• [Task brief]: The response should be exactly the number of lines in the material below that contain the word "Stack".

• [Recorded data]:
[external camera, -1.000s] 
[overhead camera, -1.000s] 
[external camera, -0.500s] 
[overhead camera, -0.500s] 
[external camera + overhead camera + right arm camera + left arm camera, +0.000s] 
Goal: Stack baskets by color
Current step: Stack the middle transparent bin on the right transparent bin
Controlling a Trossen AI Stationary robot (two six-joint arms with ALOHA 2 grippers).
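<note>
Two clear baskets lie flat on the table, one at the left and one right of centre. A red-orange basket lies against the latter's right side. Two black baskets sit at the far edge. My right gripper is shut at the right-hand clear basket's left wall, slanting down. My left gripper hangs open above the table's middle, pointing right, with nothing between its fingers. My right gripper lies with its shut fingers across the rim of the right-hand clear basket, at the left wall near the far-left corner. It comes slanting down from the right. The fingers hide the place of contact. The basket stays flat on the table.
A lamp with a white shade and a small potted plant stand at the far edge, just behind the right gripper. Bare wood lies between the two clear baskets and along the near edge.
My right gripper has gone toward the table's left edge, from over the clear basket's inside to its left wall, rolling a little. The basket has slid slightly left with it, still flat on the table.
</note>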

• [Output for this exercise]: 2